> _Aim of the exercise_
Your output should be everything below from the line containing "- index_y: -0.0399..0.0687" down to the line containing "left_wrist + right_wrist", both ends included, copied exactly, with pictures left out.

----------

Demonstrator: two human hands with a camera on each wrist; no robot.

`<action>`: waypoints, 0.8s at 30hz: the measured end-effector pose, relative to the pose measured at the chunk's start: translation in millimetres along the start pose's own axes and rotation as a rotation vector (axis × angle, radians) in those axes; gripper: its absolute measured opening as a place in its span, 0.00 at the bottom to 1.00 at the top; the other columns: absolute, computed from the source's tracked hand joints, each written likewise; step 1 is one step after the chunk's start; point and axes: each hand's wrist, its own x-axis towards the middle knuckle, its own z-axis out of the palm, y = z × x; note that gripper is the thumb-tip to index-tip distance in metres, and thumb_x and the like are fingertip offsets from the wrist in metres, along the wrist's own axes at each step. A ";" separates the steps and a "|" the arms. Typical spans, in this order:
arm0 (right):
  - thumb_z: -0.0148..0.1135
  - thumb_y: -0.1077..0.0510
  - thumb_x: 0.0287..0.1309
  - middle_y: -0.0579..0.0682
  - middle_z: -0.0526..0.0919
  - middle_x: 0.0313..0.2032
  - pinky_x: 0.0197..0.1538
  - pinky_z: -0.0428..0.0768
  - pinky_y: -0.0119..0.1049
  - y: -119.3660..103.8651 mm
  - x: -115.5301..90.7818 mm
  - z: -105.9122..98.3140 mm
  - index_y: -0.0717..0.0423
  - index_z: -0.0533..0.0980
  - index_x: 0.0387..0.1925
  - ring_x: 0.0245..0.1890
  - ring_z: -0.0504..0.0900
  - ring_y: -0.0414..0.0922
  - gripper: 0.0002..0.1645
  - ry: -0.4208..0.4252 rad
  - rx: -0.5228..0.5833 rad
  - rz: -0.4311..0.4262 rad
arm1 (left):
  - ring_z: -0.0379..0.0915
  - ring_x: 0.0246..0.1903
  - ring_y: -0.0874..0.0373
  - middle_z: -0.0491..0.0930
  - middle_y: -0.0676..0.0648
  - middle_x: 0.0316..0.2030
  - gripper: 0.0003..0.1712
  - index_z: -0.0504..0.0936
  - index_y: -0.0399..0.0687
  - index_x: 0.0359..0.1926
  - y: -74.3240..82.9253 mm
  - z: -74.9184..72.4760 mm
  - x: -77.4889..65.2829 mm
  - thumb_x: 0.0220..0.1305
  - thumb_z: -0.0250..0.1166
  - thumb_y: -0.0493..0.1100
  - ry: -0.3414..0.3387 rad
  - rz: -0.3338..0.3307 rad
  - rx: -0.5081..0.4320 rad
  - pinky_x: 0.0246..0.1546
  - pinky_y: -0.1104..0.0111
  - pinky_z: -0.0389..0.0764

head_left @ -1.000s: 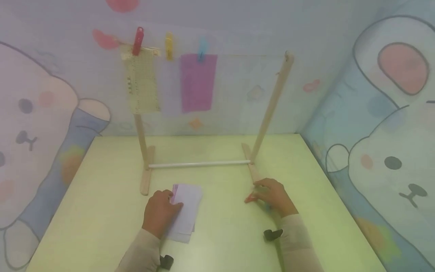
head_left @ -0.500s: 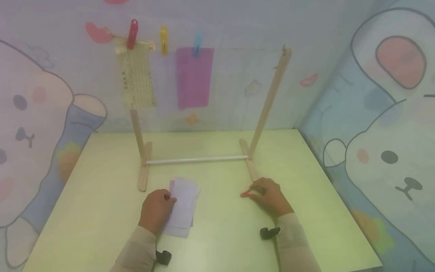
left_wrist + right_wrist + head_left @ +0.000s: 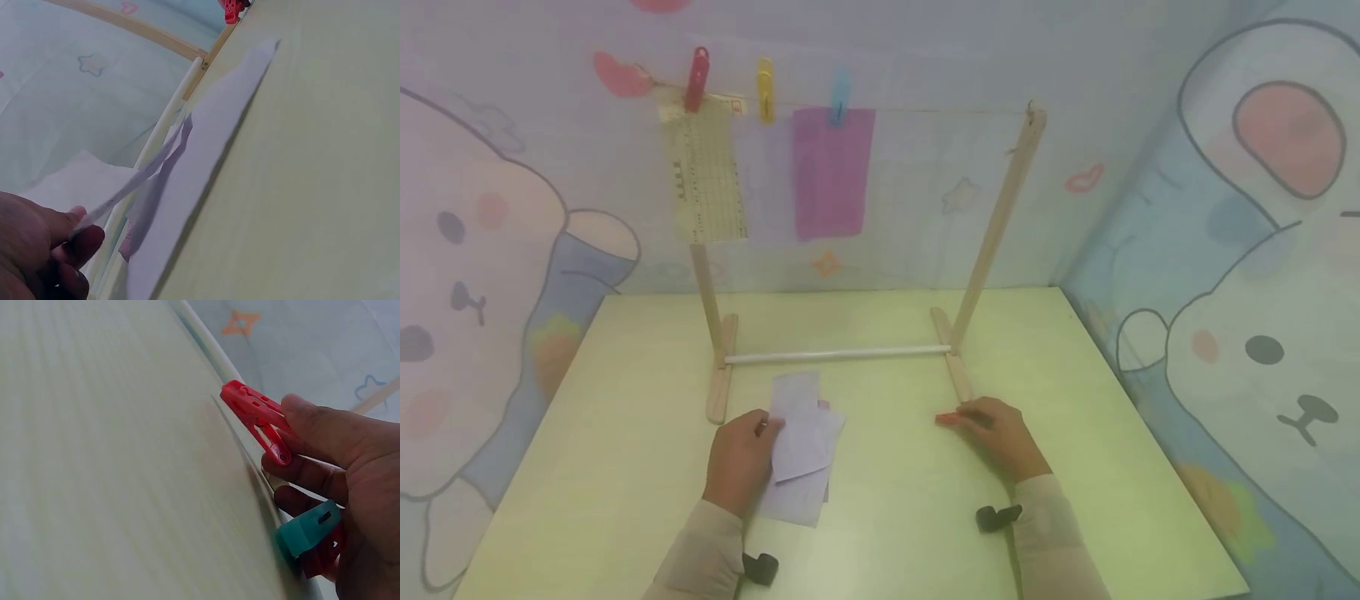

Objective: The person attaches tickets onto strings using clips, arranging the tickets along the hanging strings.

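My left hand (image 3: 739, 458) pinches the edge of a white paper sheet (image 3: 796, 429) between thumb and fingers. That sheet is lifted and overlaps other sheets of paper (image 3: 793, 502) lying on the table, and a pinkish edge shows among them in the left wrist view. On the right, my right hand (image 3: 1003, 437) holds a red clothespin (image 3: 250, 412) by its handle end, its nose pointing left. Beneath the fingers, close to the palm, a teal clothespin (image 3: 309, 528) and a darker red clothespin (image 3: 320, 557) show in the right wrist view.
A wooden rack with a white crossbar (image 3: 838, 355) and a string stands behind the hands. From the string hang a yellowish printed sheet (image 3: 707, 179), a pale sheet and a purple sheet (image 3: 833, 175), under red, yellow and blue clothespins. Walls flank the table (image 3: 880, 542).
The left hand has picked the top white sheet off the pile and turned it. The right hand has drawn the red clothespin clear, and its nose has swung to point left.
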 end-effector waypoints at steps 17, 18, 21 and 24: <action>0.73 0.47 0.63 0.39 0.89 0.50 0.50 0.81 0.41 -19.9 -3.2 -18.7 0.42 0.87 0.48 0.56 0.83 0.44 0.14 0.053 0.137 0.017 | 0.75 0.31 0.53 0.83 0.47 0.32 0.10 0.84 0.43 0.44 8.1 -3.4 5.2 0.77 0.60 0.44 0.014 -0.009 -0.099 0.35 0.60 0.76; 0.71 0.48 0.65 0.40 0.89 0.50 0.43 0.83 0.41 -21.6 -2.0 -21.4 0.44 0.86 0.50 0.56 0.83 0.44 0.14 0.051 0.149 -0.010 | 0.74 0.31 0.53 0.82 0.47 0.31 0.10 0.83 0.43 0.44 11.5 -5.1 6.0 0.77 0.60 0.44 0.018 -0.006 -0.102 0.34 0.61 0.75; 0.68 0.51 0.68 0.41 0.88 0.52 0.45 0.84 0.42 -35.2 5.6 -35.1 0.46 0.85 0.54 0.57 0.82 0.44 0.15 0.062 0.138 -0.087 | 0.73 0.30 0.53 0.81 0.47 0.30 0.10 0.84 0.42 0.45 25.1 -9.4 10.8 0.77 0.61 0.44 0.037 0.018 -0.116 0.32 0.62 0.75; 0.67 0.55 0.69 0.45 0.87 0.53 0.57 0.80 0.40 -59.2 21.3 -58.2 0.48 0.84 0.55 0.59 0.81 0.42 0.15 0.075 0.160 -0.170 | 0.74 0.26 0.54 0.82 0.47 0.29 0.10 0.85 0.43 0.45 44.8 -14.0 21.5 0.76 0.62 0.44 0.052 0.073 -0.159 0.27 0.64 0.76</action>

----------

> _Task response_
  - index_y: -0.0399..0.0687
  - index_x: 0.0359..0.1926
  - y: -74.3240..82.9253 mm
  - z: -74.9184..72.4760 mm
  - x: -77.4889..65.2829 mm
  - thumb_x: 0.0220..0.1305
  - thumb_z: -0.0250..0.1166
  - thumb_y: -0.0493..0.1100
  - ry: -0.3414..0.3387 rad
  - rz: -0.3338..0.3307 rad
  - rx: -0.5081..0.4320 rad
  - pinky_x: 0.0246..0.1546
  - pinky_y: -0.1104..0.0111
  - pinky_z: -0.0389..0.0764

head_left @ -1.000s: 
head_left @ -0.500s: 
left_wrist + right_wrist + head_left @ +0.000s: 

No further answer will be given.